Hi Scott, Trond,
Commit ce368536dd614452407dc31e2449eb84681a06af ("nfs: nfs_file_write()
should check for writeback errors") seems to have affected NFS v3 soft
mount behavior, causing applications to fail on a slow band connection
with a properly functioning server. I checked this with recent Linux
5.10-rc5, and on 5.8.18 to where this commit is backported.
Question: while the NFS v4 protocol talks about a soft mount timeout
behavior at "RFC7530 section 3.1.1" (see reference and patchset
addressing it in [1]), is it valid to assume that a similar guarantee
for NFS v3 soft mounts is expected?
The reason why it is important, is because the fulfilment of this
guarantee seemed to have changed with this recent patch.
Details on reproduction - using the following mount option:
vers=3,rsize=1048576,wsize=1048576,soft,proto=tcp,timeo=50,retrans=16
This is done along with rate limiting on the outgoing interface:
tc qdisc add dev eth0 root tbf rate 4000kbit latency 1ms burst 1540
And performing following parallel work on the mountpoint:
for i in `seq 1 100` ; do (dd if=/dev/zero of=x$i &) ; done
Result is that EIOs are returned to `dd`, whereas without this commit
the IOs simply performed slowly, and no errors observed by dd. It
appears in traces that the NFS layer is doing the retries.

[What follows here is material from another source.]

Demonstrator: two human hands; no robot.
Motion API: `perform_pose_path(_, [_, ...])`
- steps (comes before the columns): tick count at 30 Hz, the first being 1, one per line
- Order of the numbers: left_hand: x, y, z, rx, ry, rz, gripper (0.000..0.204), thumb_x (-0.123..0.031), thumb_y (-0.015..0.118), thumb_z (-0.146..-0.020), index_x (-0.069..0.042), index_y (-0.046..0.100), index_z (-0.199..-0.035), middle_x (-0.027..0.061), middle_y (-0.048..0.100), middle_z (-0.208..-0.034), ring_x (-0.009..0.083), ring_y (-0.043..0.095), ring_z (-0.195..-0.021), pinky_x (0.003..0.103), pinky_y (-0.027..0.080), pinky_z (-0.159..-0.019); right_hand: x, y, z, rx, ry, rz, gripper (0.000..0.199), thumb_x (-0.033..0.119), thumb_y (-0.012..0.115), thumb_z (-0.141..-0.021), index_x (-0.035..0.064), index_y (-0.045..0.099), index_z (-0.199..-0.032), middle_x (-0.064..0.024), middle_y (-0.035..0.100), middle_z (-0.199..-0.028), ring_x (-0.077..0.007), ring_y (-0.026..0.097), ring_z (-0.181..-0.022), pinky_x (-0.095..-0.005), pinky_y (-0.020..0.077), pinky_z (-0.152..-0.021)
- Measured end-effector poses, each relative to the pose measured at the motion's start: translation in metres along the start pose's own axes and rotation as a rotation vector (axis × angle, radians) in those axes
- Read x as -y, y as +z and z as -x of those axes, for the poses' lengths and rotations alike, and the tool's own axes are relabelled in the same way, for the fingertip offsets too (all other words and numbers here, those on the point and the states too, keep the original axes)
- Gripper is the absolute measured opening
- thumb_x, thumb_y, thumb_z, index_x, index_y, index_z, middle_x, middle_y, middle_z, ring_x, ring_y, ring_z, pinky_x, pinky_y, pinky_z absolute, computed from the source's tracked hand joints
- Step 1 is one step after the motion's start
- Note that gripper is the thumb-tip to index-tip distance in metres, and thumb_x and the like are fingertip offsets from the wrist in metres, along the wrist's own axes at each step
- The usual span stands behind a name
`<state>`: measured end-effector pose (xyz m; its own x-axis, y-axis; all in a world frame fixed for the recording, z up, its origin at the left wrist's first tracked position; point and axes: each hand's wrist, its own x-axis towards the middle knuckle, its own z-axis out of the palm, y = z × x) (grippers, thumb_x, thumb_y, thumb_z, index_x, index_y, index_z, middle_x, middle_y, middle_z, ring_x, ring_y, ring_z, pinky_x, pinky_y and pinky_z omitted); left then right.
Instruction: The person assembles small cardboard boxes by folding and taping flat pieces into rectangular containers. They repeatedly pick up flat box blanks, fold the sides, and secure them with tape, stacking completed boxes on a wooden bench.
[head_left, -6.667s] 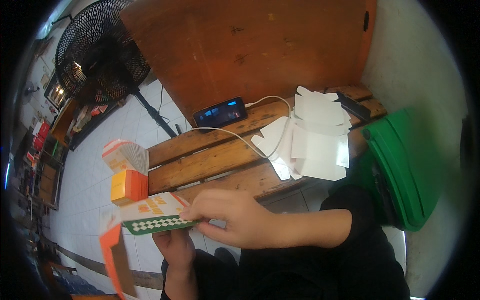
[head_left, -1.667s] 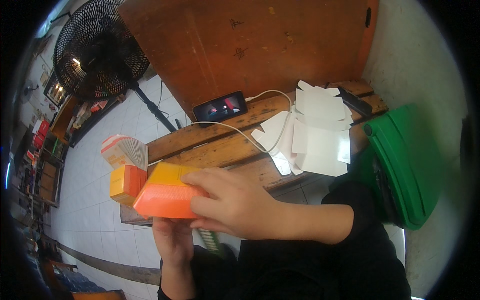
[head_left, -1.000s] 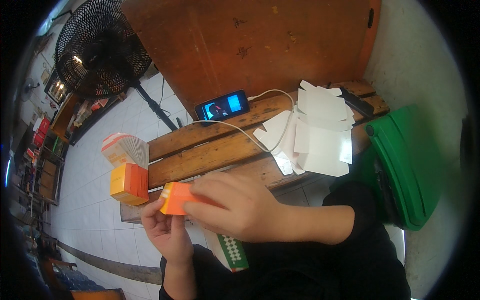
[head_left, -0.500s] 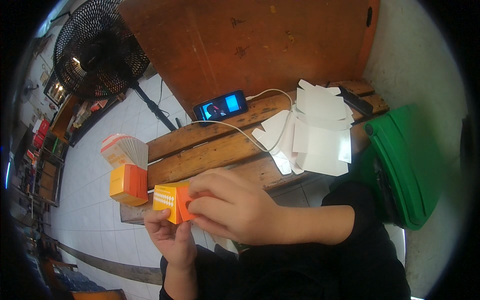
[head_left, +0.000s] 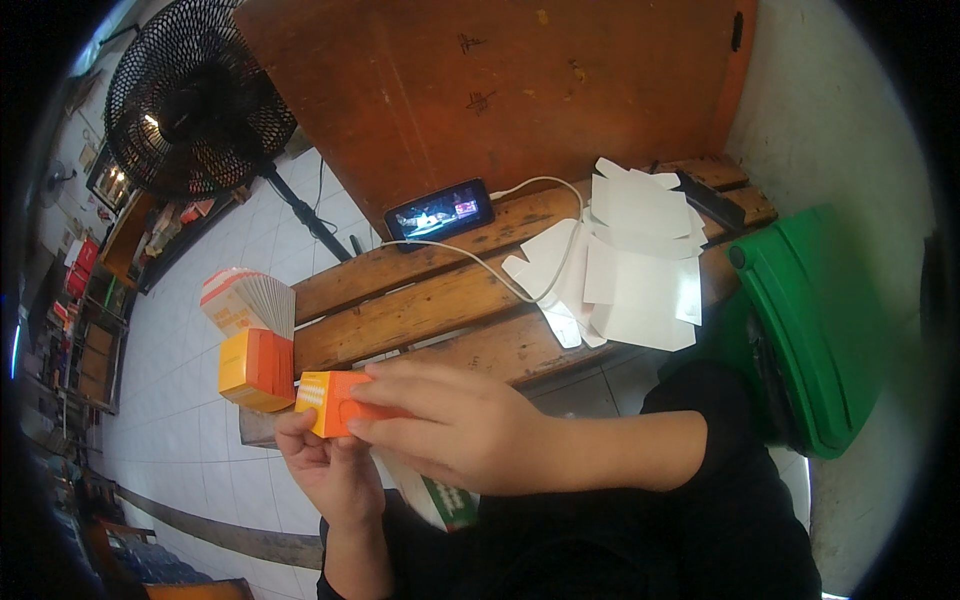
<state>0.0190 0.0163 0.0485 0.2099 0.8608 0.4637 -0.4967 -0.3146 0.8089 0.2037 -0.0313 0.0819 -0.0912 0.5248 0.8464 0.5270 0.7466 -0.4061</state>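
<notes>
Between my two hands is a small yellow and orange carton (head_left: 335,392), held over the near edge of the wooden bench (head_left: 480,362). My left hand (head_left: 335,475) pinches its lower left part between thumb and fingers. Across its orange side lie the fingers of my right hand (head_left: 450,420), covering its right end. Just left of it stands a block of similar yellow and orange cartons (head_left: 257,368) at the bench's end. Behind that block a fanned stack of white and orange folded cards (head_left: 255,300) leans.
A phone (head_left: 440,213) with a lit screen and white cable rests against the brown wooden board (head_left: 520,90). Flat white carton blanks (head_left: 645,265) lie on the right of the bench. A green bin (head_left: 815,330) stands at right, a black fan (head_left: 200,105) at far left.
The carton has shifted slightly left and turned, and the gap along its orange side has closed. My right hand has moved left along it. The phone's picture has changed.
</notes>
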Motion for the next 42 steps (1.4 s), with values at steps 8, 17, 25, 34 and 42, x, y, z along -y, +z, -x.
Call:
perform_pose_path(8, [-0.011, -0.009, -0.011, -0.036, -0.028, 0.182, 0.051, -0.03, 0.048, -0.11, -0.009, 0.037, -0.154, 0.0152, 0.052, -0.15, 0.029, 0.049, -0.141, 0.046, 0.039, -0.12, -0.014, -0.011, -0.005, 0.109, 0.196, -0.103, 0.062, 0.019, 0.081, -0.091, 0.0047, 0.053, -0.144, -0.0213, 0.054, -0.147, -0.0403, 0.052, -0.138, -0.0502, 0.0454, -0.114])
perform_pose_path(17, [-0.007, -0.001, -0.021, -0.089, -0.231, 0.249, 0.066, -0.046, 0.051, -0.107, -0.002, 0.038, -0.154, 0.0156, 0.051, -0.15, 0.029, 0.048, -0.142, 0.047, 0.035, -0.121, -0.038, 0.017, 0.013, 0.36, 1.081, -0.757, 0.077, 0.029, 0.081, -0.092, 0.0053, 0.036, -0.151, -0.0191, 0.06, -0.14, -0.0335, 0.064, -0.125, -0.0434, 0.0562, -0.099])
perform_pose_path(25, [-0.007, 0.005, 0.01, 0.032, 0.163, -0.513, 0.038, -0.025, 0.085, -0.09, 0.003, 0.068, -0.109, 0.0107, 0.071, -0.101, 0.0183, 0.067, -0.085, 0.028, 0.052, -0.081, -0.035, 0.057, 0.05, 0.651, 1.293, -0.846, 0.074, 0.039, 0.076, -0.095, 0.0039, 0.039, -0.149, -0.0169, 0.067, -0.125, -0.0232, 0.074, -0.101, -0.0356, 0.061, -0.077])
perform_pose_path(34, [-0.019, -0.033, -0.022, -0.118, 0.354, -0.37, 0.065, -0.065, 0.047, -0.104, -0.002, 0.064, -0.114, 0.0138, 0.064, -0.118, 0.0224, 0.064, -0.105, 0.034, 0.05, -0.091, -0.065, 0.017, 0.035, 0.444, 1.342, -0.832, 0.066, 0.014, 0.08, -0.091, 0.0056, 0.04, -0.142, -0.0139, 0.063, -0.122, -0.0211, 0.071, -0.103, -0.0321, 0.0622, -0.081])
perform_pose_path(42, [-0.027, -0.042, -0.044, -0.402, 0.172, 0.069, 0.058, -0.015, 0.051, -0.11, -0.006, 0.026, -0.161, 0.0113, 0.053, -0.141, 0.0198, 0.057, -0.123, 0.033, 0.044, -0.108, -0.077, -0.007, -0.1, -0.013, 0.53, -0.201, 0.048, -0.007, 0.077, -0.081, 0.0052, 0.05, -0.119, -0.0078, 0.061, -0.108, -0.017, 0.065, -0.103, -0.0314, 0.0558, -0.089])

[1] https://patchwork.kernel.org/project/linux-nfs/cover/[email protected]/
--
Dan Aloni
On Thu, 2020-11-26 at 12:47 +0200, Dan Aloni wrote:
> Hi Scott, Trond,
>
> Commit ce368536dd614452407dc31e2449eb84681a06af ("nfs:
> nfs_file_write()
> should check for writeback errors") seems to have affected NFS v3
> soft
> mount behavior, causing applications to fail on a slow band
> connection
> with a properly functioning server. I checked this with recent Linux
> 5.10-rc5, and on 5.8.18 to where this commit is backported.
>
> Question: while the NFS v4 protocol talks about a soft mount timeout
> behavior at "RFC7530 section 3.1.1" (see reference and patchset
> addressing it in [1]), is it valid to assume that a similar guarantee
> for NFS v3 soft mounts is expected?
>
> The reason why it is important, is because the fulfilment of this
> guarantee seemed to have changed with this recent patch.
>
> Details on reproduction - using the following mount option:
>
>
> vers=3,rsize=1048576,wsize=1048576,soft,proto=tcp,timeo=50,retrans=16
Sorry, but those are completely silly timeo and retrans values for a
TCP connection. I see no reason why we should try to support them.
>
> This is done along with rate limiting on the outgoing interface:
>
> tc qdisc add dev eth0 root tbf rate 4000kbit latency 1ms burst
> 1540
>
> And performing following parallel work on the mountpoint:
>
> for i in `seq 1 100` ; do (dd if=/dev/zero of=x$i &) ; done
>
> Result is that EIOs are returned to `dd`, whereas without this commit
> the IOs simply performed slowly, and no errors observed by dd. It
> appears in traces that the NFS layer is doing the retries.
>
> [1]
> https://patchwork.kernel.org/project/linux-nfs/cover/[email protected]/
>
Yes. If you artificially create congestion by telling the client to
keep resending all your outstanding data every 5 seconds, then it is
trivial to set up this kind of situation. That has always been the
case, and the patch you point to has nothing to do with this.
--
Trond Myklebust
Linux NFS client maintainer, Hammerspace
[email protected]
On Thu, 2020-11-26 at 08:48 -0500, Trond Myklebust wrote:
> On Thu, 2020-11-26 at 12:47 +0200, Dan Aloni wrote:
> > Hi Scott, Trond,
> >
> > Commit ce368536dd614452407dc31e2449eb84681a06af ("nfs:
> > nfs_file_write()
> > should check for writeback errors") seems to have affected NFS v3
> > soft
> > mount behavior, causing applications to fail on a slow band
> > connection
> > with a properly functioning server. I checked this with recent
> > Linux
> > 5.10-rc5, and on 5.8.18 to where this commit is backported.
> >
> > Question: while the NFS v4 protocol talks about a soft mount
> > timeout
> > behavior at "RFC7530 section 3.1.1" (see reference and patchset
> > addressing it in [1]), is it valid to assume that a similar
> > guarantee
> > for NFS v3 soft mounts is expected?
> >
> > The reason why it is important, is because the fulfilment of this
> > guarantee seemed to have changed with this recent patch.
> >
> > Details on reproduction - using the following mount option:
> >
> >
> > vers=3,rsize=1048576,wsize=1048576,soft,proto=tcp,timeo=50,retrans=
> > 16
>
> Sorry, but those are completely silly timeo and retrans values for a
> TCP connection. I see no reason why we should try to support them.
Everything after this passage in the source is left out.